_What needs to be done_: Print, in exact form, the lines below from the one containing "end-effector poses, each" through the one containing "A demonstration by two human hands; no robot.", and omit all others.

——————

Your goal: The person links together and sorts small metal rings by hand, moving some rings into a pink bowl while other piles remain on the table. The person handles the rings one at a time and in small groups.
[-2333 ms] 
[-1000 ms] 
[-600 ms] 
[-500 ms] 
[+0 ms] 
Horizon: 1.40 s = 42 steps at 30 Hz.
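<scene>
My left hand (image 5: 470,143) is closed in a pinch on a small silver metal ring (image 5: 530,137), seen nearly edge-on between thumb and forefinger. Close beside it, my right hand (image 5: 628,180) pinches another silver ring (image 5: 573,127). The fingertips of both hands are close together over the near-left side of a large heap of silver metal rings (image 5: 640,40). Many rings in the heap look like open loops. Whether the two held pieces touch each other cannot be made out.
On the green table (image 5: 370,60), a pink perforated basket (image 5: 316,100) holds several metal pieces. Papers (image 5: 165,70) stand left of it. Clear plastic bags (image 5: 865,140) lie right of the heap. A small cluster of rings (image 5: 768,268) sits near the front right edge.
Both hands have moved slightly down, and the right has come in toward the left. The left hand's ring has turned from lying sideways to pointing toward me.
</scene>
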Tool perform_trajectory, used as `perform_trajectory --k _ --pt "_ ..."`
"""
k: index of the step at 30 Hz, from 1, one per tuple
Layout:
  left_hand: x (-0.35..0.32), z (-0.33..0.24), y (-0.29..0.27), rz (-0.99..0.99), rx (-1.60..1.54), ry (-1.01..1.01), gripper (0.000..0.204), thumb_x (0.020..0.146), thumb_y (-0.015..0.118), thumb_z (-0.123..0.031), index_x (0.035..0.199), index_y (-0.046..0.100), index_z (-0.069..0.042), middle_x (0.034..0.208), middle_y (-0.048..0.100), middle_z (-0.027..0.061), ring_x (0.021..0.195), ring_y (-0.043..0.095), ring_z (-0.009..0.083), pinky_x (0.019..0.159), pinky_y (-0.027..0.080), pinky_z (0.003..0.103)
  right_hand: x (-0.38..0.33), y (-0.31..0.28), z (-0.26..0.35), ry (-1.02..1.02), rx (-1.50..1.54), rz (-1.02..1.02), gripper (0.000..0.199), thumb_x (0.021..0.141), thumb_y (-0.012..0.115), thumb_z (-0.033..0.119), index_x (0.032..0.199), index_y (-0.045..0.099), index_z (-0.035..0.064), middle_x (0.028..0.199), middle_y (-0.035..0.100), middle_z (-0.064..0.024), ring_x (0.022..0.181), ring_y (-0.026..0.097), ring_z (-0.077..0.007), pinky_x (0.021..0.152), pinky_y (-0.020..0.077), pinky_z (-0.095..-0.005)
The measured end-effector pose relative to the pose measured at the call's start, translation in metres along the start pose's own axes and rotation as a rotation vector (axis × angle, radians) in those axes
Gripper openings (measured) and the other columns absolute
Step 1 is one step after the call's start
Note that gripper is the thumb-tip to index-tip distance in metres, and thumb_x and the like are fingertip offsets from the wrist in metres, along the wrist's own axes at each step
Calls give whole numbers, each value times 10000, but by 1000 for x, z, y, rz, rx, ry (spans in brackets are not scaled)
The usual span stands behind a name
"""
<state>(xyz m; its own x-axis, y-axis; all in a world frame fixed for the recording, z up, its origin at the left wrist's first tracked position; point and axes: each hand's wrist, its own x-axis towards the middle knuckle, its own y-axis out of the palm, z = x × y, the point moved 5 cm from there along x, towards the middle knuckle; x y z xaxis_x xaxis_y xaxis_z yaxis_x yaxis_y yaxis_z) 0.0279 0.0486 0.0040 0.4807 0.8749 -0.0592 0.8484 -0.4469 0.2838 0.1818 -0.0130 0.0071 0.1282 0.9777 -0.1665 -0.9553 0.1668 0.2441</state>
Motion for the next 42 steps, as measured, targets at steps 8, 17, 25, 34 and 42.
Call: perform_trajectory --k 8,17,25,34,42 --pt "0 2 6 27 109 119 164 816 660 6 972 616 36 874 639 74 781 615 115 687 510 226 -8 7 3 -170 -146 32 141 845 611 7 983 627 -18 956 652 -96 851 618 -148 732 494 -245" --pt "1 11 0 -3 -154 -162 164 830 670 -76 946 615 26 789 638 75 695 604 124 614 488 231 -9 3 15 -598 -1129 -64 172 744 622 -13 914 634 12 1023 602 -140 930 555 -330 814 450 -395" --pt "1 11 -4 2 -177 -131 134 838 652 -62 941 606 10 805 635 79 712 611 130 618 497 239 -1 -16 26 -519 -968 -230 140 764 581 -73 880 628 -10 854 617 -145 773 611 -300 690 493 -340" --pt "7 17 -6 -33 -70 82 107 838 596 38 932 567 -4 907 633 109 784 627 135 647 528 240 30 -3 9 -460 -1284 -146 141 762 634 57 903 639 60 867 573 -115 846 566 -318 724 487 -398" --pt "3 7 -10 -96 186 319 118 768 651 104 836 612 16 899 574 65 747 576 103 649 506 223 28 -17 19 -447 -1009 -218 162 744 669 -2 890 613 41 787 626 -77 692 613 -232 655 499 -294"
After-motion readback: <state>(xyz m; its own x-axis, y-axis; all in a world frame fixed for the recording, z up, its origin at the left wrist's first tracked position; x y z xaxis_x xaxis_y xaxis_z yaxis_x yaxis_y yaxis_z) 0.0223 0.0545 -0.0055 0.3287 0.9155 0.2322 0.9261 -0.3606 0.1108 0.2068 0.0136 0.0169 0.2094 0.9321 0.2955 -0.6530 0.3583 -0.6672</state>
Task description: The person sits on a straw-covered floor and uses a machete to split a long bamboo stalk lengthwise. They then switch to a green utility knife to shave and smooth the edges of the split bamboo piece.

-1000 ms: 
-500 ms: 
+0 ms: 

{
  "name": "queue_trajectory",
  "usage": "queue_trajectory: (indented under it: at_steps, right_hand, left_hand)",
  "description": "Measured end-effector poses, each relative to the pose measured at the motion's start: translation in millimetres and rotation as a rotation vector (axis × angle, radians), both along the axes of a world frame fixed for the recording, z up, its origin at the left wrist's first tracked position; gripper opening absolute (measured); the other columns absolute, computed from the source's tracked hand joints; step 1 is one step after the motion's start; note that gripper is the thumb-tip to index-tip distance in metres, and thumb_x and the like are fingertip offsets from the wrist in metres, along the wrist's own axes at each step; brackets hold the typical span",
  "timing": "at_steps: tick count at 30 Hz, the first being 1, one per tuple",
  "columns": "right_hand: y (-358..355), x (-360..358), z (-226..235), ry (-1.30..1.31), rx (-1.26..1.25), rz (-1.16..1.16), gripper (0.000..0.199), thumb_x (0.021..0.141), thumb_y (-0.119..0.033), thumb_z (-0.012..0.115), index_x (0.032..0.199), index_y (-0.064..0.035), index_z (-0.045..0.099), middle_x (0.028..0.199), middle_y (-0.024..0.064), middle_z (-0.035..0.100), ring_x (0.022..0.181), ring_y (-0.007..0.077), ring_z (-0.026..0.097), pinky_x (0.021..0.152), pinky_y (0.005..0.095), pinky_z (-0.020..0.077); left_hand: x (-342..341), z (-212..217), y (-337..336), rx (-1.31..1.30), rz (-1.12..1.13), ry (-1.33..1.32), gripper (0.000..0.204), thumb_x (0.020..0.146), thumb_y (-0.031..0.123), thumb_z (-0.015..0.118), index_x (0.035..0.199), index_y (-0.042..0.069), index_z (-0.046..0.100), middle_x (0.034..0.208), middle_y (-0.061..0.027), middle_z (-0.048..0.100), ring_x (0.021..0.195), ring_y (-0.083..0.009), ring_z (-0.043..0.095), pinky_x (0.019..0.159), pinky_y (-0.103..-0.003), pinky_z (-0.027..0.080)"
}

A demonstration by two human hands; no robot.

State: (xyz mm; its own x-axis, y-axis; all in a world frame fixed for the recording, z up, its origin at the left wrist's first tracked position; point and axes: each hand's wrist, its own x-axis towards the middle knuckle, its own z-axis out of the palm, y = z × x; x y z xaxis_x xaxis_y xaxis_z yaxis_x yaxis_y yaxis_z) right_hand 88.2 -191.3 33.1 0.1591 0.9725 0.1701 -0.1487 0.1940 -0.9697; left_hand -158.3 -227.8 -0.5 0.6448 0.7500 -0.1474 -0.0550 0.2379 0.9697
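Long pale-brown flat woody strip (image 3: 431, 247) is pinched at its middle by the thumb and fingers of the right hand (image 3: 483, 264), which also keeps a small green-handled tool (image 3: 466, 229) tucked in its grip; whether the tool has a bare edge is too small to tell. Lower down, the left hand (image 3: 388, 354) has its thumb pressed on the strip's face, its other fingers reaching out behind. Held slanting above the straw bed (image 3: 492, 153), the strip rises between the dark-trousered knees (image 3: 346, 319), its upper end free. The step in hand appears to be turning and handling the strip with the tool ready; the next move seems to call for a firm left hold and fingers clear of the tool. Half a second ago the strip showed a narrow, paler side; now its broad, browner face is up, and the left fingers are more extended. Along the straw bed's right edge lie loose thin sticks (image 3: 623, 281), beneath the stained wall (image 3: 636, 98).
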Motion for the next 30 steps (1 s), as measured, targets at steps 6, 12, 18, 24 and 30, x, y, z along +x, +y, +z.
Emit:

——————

_Response to the task_:
  "description": "Measured end-effector poses, each relative to the pose measured at the motion's start: translation in millimetres and rotation as a rotation vector (axis × angle, radians), both along the axes of a world frame fixed for the recording, z up, its origin at the left wrist's first tracked position; gripper opening absolute (measured); the other columns absolute, computed from the source's tracked hand joints; step 1 is one step after the motion's start; note that gripper is the thumb-tip to index-tip distance in metres, and thumb_x and the like are fingertip offsets from the wrist in metres, along the wrist's own axes at each step; brackets hold the typical span",
  "timing": "at_steps: tick count at 30 Hz, the first being 1, one per tuple",
  "columns": "right_hand: y (-358..355), x (-360..358), z (-226..235), ry (-1.30..1.31), rx (-1.26..1.25), rz (-1.16..1.16), gripper (0.000..0.199), thumb_x (0.021..0.141), thumb_y (-0.119..0.033), thumb_z (-0.012..0.115), index_x (0.032..0.199), index_y (-0.064..0.035), index_z (-0.045..0.099), middle_x (0.028..0.199), middle_y (-0.024..0.064), middle_z (-0.035..0.100), ring_x (0.022..0.181), ring_y (-0.007..0.077), ring_z (-0.026..0.097), pinky_x (0.021..0.152), pinky_y (0.005..0.095), pinky_z (-0.020..0.077); left_hand: x (-342..341), z (-212..217), y (-337..336), rx (-1.31..1.30), rz (-1.12..1.13), ry (-1.33..1.32), gripper (0.000..0.204), thumb_x (0.020..0.146), thumb_y (-0.031..0.123), thumb_z (-0.015..0.118), index_x (0.035..0.199), index_y (-0.042..0.069), index_z (-0.046..0.100), middle_x (0.034..0.208), middle_y (-0.061..0.027), middle_z (-0.048..0.100), ring_x (0.021..0.195), ring_y (-0.083..0.009), ring_z (-0.043..0.095), pinky_x (0.019..0.159), pinky_y (-0.103..-0.003), pinky_z (-0.027..0.080)"
}

A demonstration by two human hands; no robot.

Output for the exercise is complete.